About this task:
All of the data that follows should be retyped exactly, please, except the pictures.

Dataset section:
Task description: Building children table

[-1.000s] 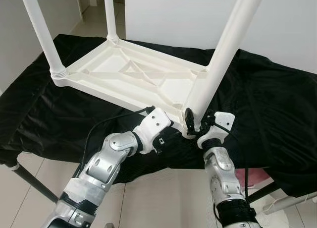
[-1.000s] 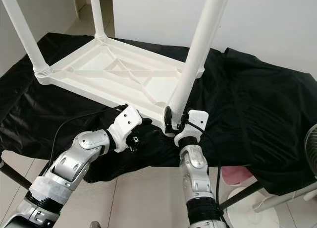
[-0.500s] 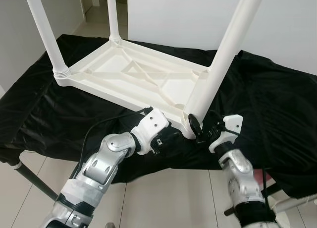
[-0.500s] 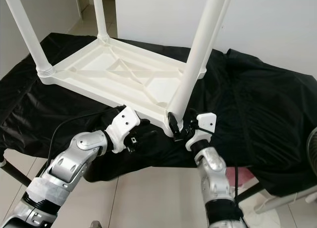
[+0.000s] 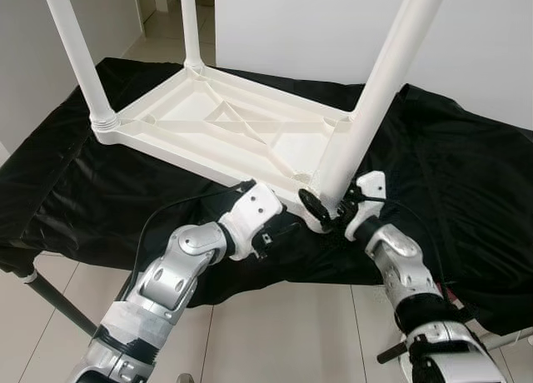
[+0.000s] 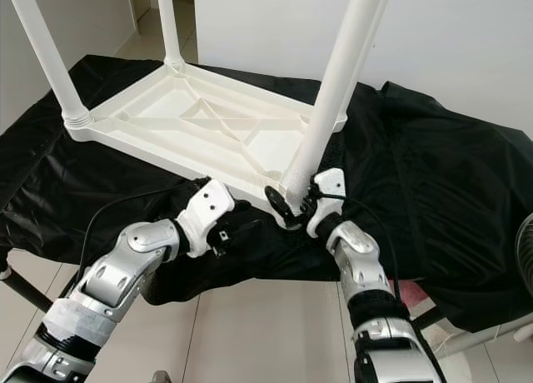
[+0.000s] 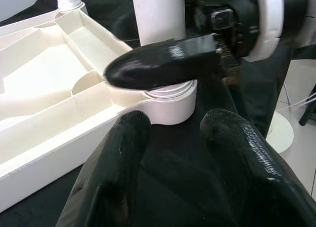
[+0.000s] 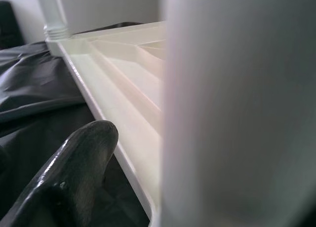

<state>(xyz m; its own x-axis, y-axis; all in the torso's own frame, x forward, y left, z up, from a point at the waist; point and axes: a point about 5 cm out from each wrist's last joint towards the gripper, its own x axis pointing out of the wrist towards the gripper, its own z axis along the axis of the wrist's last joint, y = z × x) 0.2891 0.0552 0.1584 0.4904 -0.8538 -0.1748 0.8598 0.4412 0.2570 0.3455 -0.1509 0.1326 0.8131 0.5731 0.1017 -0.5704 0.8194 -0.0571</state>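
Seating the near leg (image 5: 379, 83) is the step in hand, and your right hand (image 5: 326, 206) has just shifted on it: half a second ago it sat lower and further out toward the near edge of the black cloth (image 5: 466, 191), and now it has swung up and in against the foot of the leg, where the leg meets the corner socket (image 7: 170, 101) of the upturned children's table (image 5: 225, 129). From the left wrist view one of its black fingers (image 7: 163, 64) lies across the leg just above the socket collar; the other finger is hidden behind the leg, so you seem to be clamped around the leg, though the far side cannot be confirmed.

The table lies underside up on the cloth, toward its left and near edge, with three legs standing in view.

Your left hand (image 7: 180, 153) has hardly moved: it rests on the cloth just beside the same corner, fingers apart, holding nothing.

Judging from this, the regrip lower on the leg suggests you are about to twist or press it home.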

Your solution:
Task description: Building children table

[-1.000s] 
[-1.000s] 
[-0.500s] 
[-0.500s] 
[+0.000s] 
[+0.000s] 
[+0.000s] 
[+0.000s] 

<state>(xyz m; its own x-axis, y-axis; all in the torso's own frame, x forward, y left, z up, from a point at the waist; point and axes: a point about 5 cm out from each wrist's last joint towards the gripper, its own x axis pointing out of the wrist towards the gripper, its own z axis along the axis of the wrist's last joint, y = z × x) 0.2891 0.0552 0.1584 0.4904 -0.8538 -0.1748 0.8598 0.4412 0.2570 0.3455 -0.1509 0.1326 0.8131 0.5731 0.1017 -0.5704 0.8194 -0.0571</state>
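Seating the near leg (image 5: 379, 83) is the step in hand, and your right hand (image 5: 326, 206) has just shifted on it: half a second ago it sat lower and further out toward the near edge of the black cloth (image 5: 466, 191), and now it has swung up and in against the foot of the leg, where the leg meets the corner socket (image 7: 170, 101) of the upturned children's table (image 5: 225, 129). From the left wrist view one of its black fingers (image 7: 163, 64) lies across the leg just above the socket collar; the other finger is hidden behind the leg, so you seem to be clamped around the leg, though the far side cannot be confirmed.

The table lies underside up on the cloth, toward its left and near edge, with three legs standing in view.

Your left hand (image 7: 180, 153) has hardly moved: it rests on the cloth just beside the same corner, fingers apart, holding nothing.

Judging from this, the regrip lower on the leg suggests you are about to twist or press it home.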

Nothing further remains for this exercise.